Retype the whole listing that follows, with nothing added or left out.

• Exercise data:
"""

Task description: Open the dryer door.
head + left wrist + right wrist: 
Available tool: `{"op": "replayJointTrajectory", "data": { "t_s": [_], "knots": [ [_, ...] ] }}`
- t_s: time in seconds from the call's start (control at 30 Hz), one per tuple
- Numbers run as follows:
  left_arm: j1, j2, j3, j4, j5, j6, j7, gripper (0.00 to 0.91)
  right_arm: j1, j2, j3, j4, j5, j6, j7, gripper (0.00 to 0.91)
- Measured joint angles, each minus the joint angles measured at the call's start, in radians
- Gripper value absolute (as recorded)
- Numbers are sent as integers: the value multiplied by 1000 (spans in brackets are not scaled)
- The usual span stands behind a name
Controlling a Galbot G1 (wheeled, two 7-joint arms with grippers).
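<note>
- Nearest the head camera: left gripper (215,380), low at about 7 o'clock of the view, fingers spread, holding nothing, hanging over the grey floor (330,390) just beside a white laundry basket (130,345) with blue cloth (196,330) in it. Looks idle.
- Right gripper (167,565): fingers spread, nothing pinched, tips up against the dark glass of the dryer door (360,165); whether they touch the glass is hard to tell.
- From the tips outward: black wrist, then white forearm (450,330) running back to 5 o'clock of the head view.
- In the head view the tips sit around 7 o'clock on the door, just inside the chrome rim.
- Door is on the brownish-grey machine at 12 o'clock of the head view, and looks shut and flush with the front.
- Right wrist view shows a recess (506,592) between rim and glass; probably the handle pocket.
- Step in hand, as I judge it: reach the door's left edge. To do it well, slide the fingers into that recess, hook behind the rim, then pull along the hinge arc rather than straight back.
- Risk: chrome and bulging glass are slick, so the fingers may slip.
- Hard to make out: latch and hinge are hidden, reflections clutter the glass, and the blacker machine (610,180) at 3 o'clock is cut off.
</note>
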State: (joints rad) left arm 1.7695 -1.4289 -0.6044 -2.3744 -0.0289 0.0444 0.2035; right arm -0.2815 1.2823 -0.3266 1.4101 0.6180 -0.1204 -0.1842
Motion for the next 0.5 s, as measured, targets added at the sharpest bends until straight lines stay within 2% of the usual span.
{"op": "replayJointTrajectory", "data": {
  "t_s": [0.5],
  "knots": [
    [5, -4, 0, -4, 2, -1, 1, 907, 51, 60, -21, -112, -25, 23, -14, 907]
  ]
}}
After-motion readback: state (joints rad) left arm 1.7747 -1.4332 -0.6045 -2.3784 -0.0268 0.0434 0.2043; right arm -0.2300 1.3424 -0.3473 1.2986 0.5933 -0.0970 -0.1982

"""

• Reply:
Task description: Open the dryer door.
head + left wrist + right wrist: 
Available tool: `{"op": "replayJointTrajectory", "data": { "t_s": [_], "knots": [ [_, ...] ] }}`
- t_s: time in seconds from the call's start (control at 30 Hz), one per tuple
- Numbers run as follows:
  left_arm: j1, j2, j3, j4, j5, j6, j7, gripper (0.00 to 0.91)
  right_arm: j1, j2, j3, j4, j5, j6, j7, gripper (0.00 to 0.91)
- Measured joint angles, each minus the joint angles measured at the call's start, in radians
- Gripper value absolute (as recorded)
- Numbers are sent as integers: the value multiplied by 1000 (spans in brackets are not scaled)
- The usual span stands behind a name
Controlling a Galbot G1 (wheeled, two 7-joint arms with grippers).
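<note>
- Nearest the head camera: left gripper (215,380), low at about 7 o'clock of the view, fingers spread, holding nothing, hanging over the grey floor (330,390) just beside a white laundry basket (130,345) with blue cloth (196,330) in it. Looks idle.
- Right gripper (167,565): fingers spread, nothing pinched, tips up against the dark glass of the dryer door (360,165); whether they touch the glass is hard to tell.
- From the tips outward: black wrist, then white forearm (450,330) running back to 5 o'clock of the head view.
- In the head view the tips sit around 7 o'clock on the door, just inside the chrome rim.
- Door is on the brownish-grey machine at 12 o'clock of the head view, and looks shut and flush with the front.
- Right wrist view shows a recess (506,592) between rim and glass; probably the handle pocket.
- Step in hand, as I judge it: reach the door's left edge. To do it well, slide the fingers into that recess, hook behind the rim, then pull along the hinge arc rather than straight back.
- Risk: chrome and bulging glass are slick, so the fingers may slip.
- Hard to make out: latch and hinge are hidden, reflections clutter the glass, and the blacker machine (610,180) at 3 o'clock is cut off.
</note>
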State: (joints rad) left arm 1.7695 -1.4289 -0.6044 -2.3744 -0.0289 0.0444 0.2035; right arm -0.2815 1.2823 -0.3266 1.4101 0.6180 -0.1204 -0.1842
Motion for the next 0.5 s, as measured, targets added at the sharpest bends until straight lines stay within 2% of the usual span.
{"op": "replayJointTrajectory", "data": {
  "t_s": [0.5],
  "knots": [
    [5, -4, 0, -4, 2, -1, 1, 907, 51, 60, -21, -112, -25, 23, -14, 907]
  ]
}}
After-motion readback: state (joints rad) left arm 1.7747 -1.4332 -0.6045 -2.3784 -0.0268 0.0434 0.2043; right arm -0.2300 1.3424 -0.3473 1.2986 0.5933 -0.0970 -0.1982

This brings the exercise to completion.